Attempt #1: kprobe on execve

Kprobes are neat; they’re basically breakpoints that can be set on any instruction in the kernel. In practice, they’re very similar to userland breakpoints in that the target address is replaced with a breakpoint instruction (e.g. int3 on x86) and control is handed off to the kprobe handler. Two great resources on kprobes are the kernel docs and this blog post by Julia Evans.

Anyway, placing a breakpoint on the execve syscall isn’t enough; as you may know, this is just for processes, not threads. For threads we’ll have to start looking at clone(2). For a quick primer on the difference between clone and execve, check out this StackOverflow question.

Verdict: Fail by design, intercepting execve calls misses out on threads.

Attempt #2: kretprobe on clone

Kretprobes are like Kprobes in that they use the same underlying mechanism, with one major difference. As the name might imply, kretprobes let you break whenever a function returns. It works by installing a kprobe at the function’s entrypoint that sneakily replaces the function’s return address on the stack with a pointer to the kretprobe handler.
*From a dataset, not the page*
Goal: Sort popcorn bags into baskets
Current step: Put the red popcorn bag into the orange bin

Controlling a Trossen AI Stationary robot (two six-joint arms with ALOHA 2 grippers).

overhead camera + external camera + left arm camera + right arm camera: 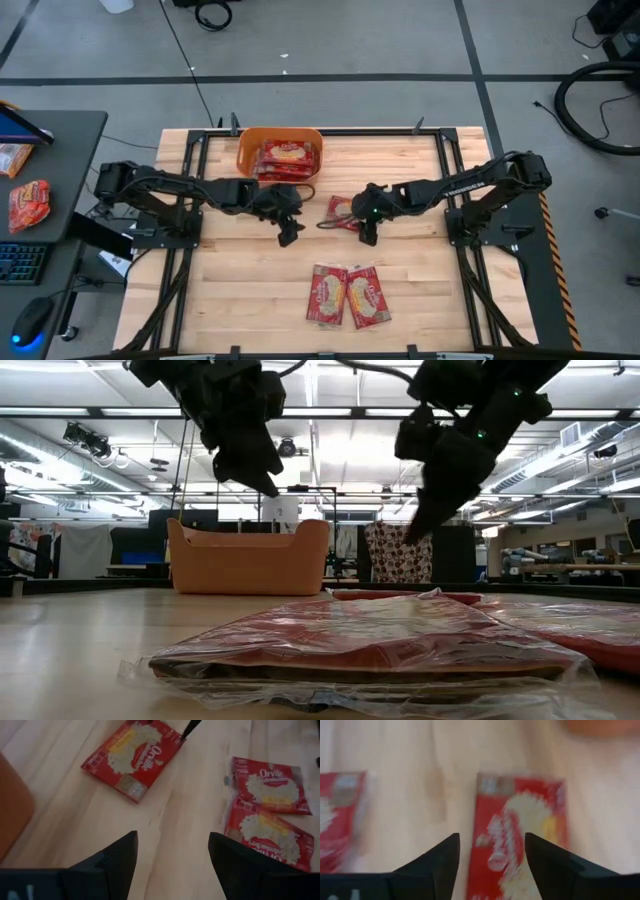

We need a kretprobe because unlike with execve, a clone spawned thread’s information is only available when the function returns. For example, to get the PID of a process spawned via execve, you can just look at the PID even before the syscall executes; with clone, you have to wait for it to return. We can confirm this by reading _do_fork (the function clone relies on) and noticing that the process information only becomes available part way through.

This works, with one major caveat… it doesn’t work if the target process is in its own PID namespace. This means if you were monitoring thread activity from outside the namespace (e.g. a kubernetes daemonset spying on pods), the value is only valid for that specific namespace. This means you’ll get an invalid process at best and the wrong process at worst. Without some additional leg work (such as this) this value is unfit for our use.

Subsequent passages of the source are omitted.